> **Work task**
Every line that appears in the listing is to be set down verbatim.

────────

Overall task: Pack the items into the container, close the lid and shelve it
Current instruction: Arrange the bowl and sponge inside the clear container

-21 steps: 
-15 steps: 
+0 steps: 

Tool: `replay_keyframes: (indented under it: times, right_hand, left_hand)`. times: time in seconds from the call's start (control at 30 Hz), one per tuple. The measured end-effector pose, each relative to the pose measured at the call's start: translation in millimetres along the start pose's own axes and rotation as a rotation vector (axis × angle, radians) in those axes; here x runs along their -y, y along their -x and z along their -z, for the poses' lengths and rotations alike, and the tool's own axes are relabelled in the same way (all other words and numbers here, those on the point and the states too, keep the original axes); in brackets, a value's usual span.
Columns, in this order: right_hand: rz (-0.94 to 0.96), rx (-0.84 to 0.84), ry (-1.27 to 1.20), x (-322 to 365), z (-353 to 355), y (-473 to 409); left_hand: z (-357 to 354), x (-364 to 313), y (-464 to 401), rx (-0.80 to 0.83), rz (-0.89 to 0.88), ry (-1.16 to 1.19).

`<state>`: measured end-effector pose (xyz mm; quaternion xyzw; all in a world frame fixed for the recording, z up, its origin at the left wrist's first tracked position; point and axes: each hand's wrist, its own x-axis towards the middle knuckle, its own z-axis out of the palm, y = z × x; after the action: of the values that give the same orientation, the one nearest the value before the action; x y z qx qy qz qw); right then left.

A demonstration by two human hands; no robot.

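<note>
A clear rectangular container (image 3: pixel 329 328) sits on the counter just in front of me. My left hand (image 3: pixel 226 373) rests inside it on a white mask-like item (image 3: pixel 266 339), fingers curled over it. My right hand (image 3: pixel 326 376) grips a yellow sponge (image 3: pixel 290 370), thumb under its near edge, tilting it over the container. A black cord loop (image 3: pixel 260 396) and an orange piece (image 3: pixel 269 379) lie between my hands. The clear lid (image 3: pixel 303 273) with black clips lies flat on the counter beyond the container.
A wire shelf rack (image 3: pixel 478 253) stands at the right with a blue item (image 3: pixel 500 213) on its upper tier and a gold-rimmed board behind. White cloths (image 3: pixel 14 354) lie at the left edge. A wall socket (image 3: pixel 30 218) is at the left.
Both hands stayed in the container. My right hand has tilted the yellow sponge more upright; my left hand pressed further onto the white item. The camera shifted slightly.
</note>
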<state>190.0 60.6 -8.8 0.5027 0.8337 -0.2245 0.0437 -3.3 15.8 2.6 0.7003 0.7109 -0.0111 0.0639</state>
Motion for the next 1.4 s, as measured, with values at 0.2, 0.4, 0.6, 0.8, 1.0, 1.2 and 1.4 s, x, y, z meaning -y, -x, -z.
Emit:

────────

> **Answer to this problem**
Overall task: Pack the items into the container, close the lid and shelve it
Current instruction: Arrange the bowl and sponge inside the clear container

-21 steps: 
-15 steps: 
+0 steps: 

Tool: `replay_keyframes: (indented under it: times, right_hand, left_hand)`. times: time in seconds from the call's start (control at 30 Hz), one per tuple. The measured end-effector pose, each relative to the pose measured at the call's start: translation in millimetres along the start pose's own axes and rotation as a rotation vector (axis × angle, radians) in those axes; here x runs along their -y, y along their -x and z along their -z, for the poses' lengths and rotations alike, and the tool's own axes are relabelled in the same way (all other words and numbers here, those on the point and the states too, keep the original axes); in brackets, a value's usual span.
Columns, in this order: right_hand: rz (-0.94 to 0.96), rx (-0.84 to 0.84), ry (-1.27 to 1.20), x (-322 to 365), z (-353 to 355), y (-473 to 409); left_hand: z (-357 to 354), x (-364 to 313), y (-464 to 401), rx (-0.80 to 0.83), rz (-0.89 to 0.88), ry (-1.16 to 1.19).

`<state>`: measured end-effector pose (xyz mm; quaternion xyzw; all in a world frame fixed for the recording, z up, its origin at the left wrist's first tracked position; point and axes: each hand's wrist, its own x-axis towards the middle knuckle, its own z-axis out of the palm, y = z × x; after the action: of the values that give the same orientation, the one nearest the value before the action; x y z qx qy qz qw); right then left.

A demonstration by two human hands; no robot.

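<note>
A clear rectangular container (image 3: pixel 329 328) sits on the counter just in front of me. My left hand (image 3: pixel 226 373) rests inside it on a white mask-like item (image 3: pixel 266 339), fingers curled over it. My right hand (image 3: pixel 326 376) grips a yellow sponge (image 3: pixel 290 370), thumb under its near edge, tilting it over the container. A black cord loop (image 3: pixel 260 396) and an orange piece (image 3: pixel 269 379) lie between my hands. The clear lid (image 3: pixel 303 273) with black clips lies flat on the counter beyond the container.
A wire shelf rack (image 3: pixel 478 253) stands at the right with a blue item (image 3: pixel 500 213) on its upper tier and a gold-rimmed board behind. White cloths (image 3: pixel 14 354) lie at the left edge. A wall socket (image 3: pixel 30 218) is at the left.
Both hands stayed in the container. My right hand has tilted the yellow sponge more upright; my left hand pressed further onto the white item. The camera shifted slightly.
</note>
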<state>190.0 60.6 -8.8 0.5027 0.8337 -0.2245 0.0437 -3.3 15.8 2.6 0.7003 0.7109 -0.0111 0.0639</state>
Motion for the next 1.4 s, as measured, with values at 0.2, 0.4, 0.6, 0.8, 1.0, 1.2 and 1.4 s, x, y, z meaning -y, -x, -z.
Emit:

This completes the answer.